L’insécurité fiscale, cauchemar des investisseurs

J’en ai encore appris une bonne la semaine dernière et je tenais évidemment à la partager avec vous :

« Un nouvel impôt minimum, appelé « Fairness Tax », sera appliqué aux sociétés* qui distribuent effectivement des dividendes alors qu’elles paient peu d’impôt suite à la déduction de pertes fiscales et/ou d’intérêts notionnels« , ai-je lu il y a quelques jours.

Cet empilement permanent de mesures qui annulent systématiquement les effets de la précédente commence à devenir franchement risible. Si c’est pour reprendre d’une main ce qu’on vient de donner de l’autre, ça ne sert à rien, sauf à faire des effets de manche et à satisfaire certaines catégories d’électeurs.

Restons sérieux et essayons d’analyser cela sur le long terme. En découvrant cette nouvelle mesure, c’est un réflexe professionnel, je ne peux m’empêcher d’essayer de calculer combien elle va rapporter. Ici, la question est plutôt « combien elle va nous faire perdre ?« .

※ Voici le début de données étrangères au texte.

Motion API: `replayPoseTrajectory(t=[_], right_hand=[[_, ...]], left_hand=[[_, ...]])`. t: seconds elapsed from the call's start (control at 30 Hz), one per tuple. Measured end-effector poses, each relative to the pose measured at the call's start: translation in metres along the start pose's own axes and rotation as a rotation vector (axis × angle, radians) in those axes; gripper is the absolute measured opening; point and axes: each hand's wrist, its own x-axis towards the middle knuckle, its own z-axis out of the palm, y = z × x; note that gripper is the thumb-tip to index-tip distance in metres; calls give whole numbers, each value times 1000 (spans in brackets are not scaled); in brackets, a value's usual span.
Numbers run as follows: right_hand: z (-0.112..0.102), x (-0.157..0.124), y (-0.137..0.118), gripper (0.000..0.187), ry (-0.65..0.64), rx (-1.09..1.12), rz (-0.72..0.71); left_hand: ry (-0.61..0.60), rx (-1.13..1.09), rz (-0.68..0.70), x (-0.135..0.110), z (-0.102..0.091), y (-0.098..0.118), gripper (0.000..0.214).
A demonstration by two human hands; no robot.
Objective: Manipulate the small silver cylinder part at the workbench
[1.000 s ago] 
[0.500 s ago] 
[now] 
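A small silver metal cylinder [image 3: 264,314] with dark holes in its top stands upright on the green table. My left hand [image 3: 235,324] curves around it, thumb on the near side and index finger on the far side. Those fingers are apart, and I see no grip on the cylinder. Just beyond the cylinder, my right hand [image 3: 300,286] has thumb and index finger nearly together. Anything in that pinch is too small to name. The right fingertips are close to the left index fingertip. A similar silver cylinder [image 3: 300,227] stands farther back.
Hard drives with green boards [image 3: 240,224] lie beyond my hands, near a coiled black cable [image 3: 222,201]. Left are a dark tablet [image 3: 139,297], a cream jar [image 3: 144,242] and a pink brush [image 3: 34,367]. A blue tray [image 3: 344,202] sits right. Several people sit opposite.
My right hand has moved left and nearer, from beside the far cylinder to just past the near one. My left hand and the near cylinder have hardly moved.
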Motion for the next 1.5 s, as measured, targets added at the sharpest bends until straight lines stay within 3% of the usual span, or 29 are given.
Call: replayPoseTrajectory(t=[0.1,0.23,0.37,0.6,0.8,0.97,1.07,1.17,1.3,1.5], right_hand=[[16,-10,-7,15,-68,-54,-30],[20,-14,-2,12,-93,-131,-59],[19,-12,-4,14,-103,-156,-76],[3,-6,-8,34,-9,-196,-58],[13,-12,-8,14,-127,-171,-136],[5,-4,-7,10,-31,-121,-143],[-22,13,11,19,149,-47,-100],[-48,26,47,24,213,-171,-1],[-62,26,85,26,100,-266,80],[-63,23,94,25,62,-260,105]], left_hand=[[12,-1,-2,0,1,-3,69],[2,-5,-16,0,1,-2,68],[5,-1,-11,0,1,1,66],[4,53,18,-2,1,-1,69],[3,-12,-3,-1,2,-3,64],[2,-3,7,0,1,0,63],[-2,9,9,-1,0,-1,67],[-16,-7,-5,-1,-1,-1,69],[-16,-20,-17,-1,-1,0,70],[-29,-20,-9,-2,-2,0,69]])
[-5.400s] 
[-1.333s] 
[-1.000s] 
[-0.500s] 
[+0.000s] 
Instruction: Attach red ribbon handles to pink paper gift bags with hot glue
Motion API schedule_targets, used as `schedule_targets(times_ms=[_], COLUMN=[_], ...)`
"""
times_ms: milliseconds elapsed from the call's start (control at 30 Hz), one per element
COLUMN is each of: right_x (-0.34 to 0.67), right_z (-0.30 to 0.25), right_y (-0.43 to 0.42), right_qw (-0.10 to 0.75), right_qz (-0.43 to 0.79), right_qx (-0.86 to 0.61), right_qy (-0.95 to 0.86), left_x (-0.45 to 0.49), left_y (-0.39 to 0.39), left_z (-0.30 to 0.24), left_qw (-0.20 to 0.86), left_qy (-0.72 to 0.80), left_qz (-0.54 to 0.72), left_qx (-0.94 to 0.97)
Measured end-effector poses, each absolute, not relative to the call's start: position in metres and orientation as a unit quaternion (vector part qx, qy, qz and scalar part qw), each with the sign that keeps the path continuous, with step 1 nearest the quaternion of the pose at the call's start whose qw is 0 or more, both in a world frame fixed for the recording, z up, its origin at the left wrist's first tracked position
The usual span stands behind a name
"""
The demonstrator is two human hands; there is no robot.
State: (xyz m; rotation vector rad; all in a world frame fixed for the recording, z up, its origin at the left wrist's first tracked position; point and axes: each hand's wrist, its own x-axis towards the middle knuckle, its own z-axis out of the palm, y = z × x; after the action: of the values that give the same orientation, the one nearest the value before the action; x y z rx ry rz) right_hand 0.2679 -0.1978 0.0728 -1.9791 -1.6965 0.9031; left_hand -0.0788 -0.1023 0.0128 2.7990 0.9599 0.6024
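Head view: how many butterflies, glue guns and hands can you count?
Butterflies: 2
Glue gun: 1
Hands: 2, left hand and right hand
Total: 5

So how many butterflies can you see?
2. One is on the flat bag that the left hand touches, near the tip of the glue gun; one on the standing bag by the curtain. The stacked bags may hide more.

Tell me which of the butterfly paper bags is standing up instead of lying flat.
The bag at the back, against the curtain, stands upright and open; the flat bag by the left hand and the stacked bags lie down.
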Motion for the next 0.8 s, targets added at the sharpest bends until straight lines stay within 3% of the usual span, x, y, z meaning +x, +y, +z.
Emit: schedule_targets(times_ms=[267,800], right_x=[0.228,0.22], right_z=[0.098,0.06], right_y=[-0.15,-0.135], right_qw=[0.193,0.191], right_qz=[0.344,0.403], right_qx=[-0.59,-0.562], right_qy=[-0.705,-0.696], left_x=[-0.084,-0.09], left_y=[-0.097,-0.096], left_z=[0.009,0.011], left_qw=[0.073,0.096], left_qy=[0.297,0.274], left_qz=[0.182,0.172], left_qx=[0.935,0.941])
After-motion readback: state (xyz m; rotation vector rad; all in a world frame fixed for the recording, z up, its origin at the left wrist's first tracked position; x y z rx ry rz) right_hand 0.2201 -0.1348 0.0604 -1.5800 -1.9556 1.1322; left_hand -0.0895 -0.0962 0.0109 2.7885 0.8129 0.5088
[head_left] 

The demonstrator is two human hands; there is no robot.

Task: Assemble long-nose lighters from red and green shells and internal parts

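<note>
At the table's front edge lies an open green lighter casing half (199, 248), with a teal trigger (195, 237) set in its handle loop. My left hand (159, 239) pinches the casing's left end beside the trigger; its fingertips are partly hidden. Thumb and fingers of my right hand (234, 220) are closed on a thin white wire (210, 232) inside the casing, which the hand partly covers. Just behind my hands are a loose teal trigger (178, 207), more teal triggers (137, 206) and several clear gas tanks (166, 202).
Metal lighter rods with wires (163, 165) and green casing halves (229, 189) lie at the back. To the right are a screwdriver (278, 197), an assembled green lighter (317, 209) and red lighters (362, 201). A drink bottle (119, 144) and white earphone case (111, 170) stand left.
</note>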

La triste réalité, c’est que l’insécurité fiscale de notre pays et les changements permanents des règles font fuir les « gros » investisseurs peu désireux de construire leur avenir sur des sables mouvants. Quant aux « petits » investisseurs, on doute que cela leur donne l’envie d’entreprendre.

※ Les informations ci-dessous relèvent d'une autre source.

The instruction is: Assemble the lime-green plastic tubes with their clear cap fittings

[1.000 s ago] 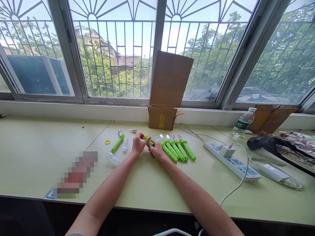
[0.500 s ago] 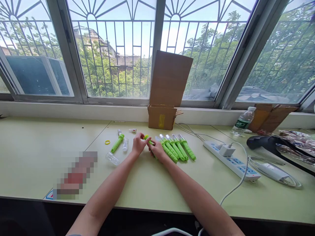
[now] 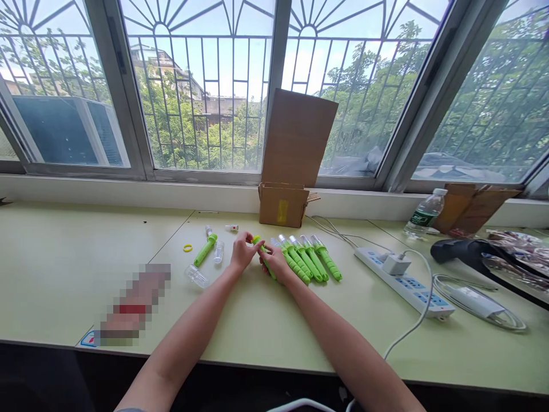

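Observation:
My right hand (image 3: 274, 263) is wrapped round a green ribbed stick (image 3: 259, 244), its top end poking out to the upper left. My left hand (image 3: 242, 252) pinches that top end, where a small yellow piece shows. Just right of my hands, several finished green sticks with clear caps (image 3: 311, 258) lie side by side on the pale green table (image 3: 266, 320). To the left lie one more green stick (image 3: 205, 250), a yellow ring (image 3: 187, 248) and small clear caps (image 3: 218, 251).
A small open cardboard box (image 3: 282, 204) stands against the window sill behind my hands. A white power strip (image 3: 405, 281) with cables lies at the right, with a water bottle (image 3: 425, 213) and a black device (image 3: 465, 250) beyond. A blurred patch lies at the left.
My hands have barely shifted; the green stick's top has tipped slightly upward between my fingers.

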Demonstrator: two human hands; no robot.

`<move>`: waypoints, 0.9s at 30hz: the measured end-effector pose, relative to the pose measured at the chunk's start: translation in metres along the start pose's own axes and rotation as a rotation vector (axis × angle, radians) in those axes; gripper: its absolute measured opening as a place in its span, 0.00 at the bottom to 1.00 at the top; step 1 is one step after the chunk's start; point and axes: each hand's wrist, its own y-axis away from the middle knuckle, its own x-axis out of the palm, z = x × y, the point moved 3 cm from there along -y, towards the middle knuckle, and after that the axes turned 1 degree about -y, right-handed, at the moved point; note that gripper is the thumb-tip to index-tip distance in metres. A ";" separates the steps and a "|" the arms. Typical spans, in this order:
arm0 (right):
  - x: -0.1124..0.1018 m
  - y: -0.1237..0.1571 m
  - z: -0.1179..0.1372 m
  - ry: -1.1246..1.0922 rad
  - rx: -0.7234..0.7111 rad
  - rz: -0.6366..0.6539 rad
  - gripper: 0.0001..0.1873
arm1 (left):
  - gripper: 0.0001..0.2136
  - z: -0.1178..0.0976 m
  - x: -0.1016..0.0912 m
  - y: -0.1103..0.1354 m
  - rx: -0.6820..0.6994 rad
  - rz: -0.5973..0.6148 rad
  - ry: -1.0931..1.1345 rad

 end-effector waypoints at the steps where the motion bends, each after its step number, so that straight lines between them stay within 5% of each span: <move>1: 0.000 0.001 0.001 -0.001 0.006 0.003 0.25 | 0.17 0.000 0.000 0.000 0.002 0.000 -0.004; 27: -0.003 0.000 0.003 -0.177 0.100 0.063 0.19 | 0.19 -0.004 0.001 0.002 0.037 -0.005 0.049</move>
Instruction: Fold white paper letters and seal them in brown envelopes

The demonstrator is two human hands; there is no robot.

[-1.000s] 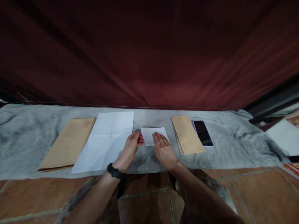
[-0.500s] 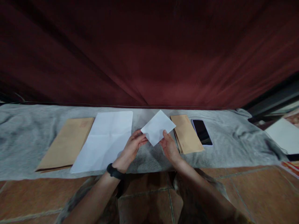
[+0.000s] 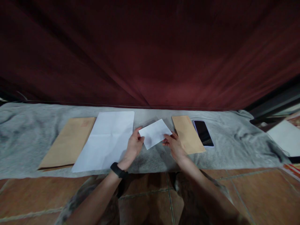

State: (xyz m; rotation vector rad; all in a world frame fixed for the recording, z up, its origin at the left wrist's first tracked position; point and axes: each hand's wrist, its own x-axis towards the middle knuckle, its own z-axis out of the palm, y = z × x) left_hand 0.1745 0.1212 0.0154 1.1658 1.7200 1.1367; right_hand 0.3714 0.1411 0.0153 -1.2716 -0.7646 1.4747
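Paper (image 3: 154,133), folded small, was held just left of the narrow envelope (image 3: 188,135), pinched at its side edges by left hand (image 3: 134,147) and right hand (image 3: 174,145); judged light, floppy, easily creased

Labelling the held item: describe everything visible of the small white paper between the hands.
The small white paper is a plain, blank rectangle, thin and matte, seemingly a folded sheet. It is turned slantwise, right end farther away. The left hand pinches its left edge, the right hand its right corner. It is over the grey cloth, between a large white sheet and a brown envelope; contact with the cloth cannot be told.
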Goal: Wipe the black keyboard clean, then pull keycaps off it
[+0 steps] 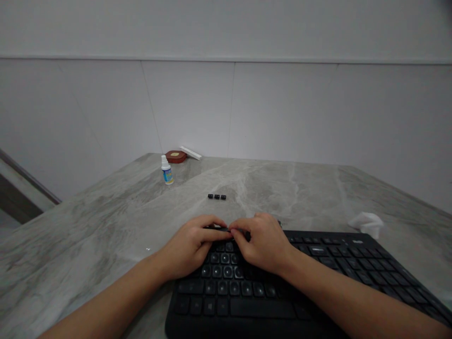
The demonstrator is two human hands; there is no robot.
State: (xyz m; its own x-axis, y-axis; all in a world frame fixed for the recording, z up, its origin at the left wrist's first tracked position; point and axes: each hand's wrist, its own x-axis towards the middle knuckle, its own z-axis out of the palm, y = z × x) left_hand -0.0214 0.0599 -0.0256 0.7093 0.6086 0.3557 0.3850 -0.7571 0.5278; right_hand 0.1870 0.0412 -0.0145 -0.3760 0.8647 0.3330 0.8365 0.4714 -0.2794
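Note:
A black keyboard [261,308] lies on the table in front of me, its main keys smudged with pale, shiny round marks. At its far edge, over the upper rows, my left hand [190,242] and my right hand [263,240] meet fingertip to fingertip. Thumb and index finger of each hand are drawn together in a pinch. Whatever sits between the fingertips is hidden or too small to make out. Beyond the hands, three small black keycaps [216,197] lie in a row on the tabletop.
A small white spray bottle [167,171] with a blue and yellow label stands at the far left. Behind it are a reddish-brown box [175,157] and a thin white bar [190,153]. Crumpled white tissue [367,222] lies right of the marbled table's [289,188] middle.

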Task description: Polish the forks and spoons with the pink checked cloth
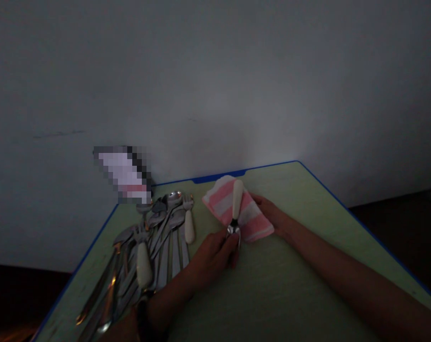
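My left hand pinches a white-handled fork by its metal head, which the fingers partly cover. The fork's handle points away from me, over a pink and white striped cloth. My right hand holds this cloth from beneath and from its right side, with most of the fingers hidden behind it. Left of my hands lies a pile of spoons and forks. Two more white-handled pieces are among them, one a fork at the pile's right edge.
The light green table has a blue rim and stands against a grey wall. A blurred-out upright object, pale with a dark edge, leans at the table's back left corner. The cutlery pile fills the left side.
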Demonstrator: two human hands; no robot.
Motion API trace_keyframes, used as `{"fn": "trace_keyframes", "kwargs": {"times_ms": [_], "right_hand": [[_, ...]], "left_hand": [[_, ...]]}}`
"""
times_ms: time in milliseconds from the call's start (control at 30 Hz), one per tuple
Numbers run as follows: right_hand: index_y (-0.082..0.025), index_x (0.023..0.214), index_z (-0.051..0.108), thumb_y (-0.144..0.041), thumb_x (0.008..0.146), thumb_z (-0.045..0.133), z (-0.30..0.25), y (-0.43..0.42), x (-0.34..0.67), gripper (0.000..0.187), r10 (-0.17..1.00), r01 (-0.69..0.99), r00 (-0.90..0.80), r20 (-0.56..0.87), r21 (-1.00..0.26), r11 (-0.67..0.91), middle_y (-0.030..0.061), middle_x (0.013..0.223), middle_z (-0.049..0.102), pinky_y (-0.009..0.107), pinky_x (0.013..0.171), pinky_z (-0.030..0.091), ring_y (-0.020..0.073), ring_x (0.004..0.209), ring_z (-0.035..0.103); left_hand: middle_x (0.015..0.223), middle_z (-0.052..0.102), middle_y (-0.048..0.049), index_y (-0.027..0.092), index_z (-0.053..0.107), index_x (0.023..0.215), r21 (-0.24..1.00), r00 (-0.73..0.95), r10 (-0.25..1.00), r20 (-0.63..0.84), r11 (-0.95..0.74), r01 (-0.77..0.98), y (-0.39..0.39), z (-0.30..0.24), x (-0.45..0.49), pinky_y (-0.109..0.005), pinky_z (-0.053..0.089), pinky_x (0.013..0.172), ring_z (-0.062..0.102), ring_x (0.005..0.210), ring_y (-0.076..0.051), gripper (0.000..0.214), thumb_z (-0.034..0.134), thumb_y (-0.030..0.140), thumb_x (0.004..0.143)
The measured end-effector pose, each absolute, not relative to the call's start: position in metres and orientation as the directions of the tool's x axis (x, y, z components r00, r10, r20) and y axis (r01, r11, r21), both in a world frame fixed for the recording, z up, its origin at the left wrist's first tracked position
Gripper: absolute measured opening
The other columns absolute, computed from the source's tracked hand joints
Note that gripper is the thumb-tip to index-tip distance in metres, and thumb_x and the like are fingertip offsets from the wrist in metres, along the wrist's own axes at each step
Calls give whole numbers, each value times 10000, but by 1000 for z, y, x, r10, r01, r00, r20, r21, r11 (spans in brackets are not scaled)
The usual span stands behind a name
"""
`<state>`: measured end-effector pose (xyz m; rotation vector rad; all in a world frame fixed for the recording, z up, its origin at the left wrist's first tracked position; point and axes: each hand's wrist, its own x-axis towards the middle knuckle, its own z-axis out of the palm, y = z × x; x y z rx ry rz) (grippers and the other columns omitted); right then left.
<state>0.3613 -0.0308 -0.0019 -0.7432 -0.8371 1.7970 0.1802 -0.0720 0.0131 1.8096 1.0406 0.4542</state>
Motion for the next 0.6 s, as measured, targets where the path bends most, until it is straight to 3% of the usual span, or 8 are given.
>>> {"fn": "trace_keyframes", "kwargs": {"times_ms": [200,367,600], "right_hand": [[-185,1084,584,-232,617,745,-2,-35,361,496,845,-499,-535,-8,-804,-324,36,909,665,289,721,475,140,741,621],[-140,899,640,-274,631,755,-8,-32,357,321,891,-516,-453,-7,-813,-269,20,756,646,273,687,455,122,669,586],[-141,893,628,-400,793,597,-12,-23,357,280,953,-567,-292,-81,-788,-240,34,794,638,281,702,479,127,693,576]], "left_hand": [[505,500,36,170,513,647,916,547,824,-148,-94,390,-74,14,180,-193,359,507,473,486,-96,448,269,398,945],[531,515,31,173,508,656,918,619,779,-100,-168,359,-71,12,178,-192,351,486,468,481,-99,324,332,291,901],[503,507,36,176,493,573,857,568,815,-115,-208,472,-72,16,182,-202,369,560,501,513,-103,473,273,364,947]]}}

Je conclus en rappelant à ceux qui ont la mémoire courte que même quand une entreprise ne paie pas d’impôt des sociétés, elle paie souvent de l’ONSS, du précompte et de la TVA !

A bon entendeur…

Max

* Ces entreprises seront soumises à une cotisation spéciale de 5 % sur les dividendes distribués durant l’année comptable et compensés par des déductions ou pertes fiscales (hors investissements).  Cet impôt minimum ne s’applique pas aux PME ou sur des revenus de brevets (royalties).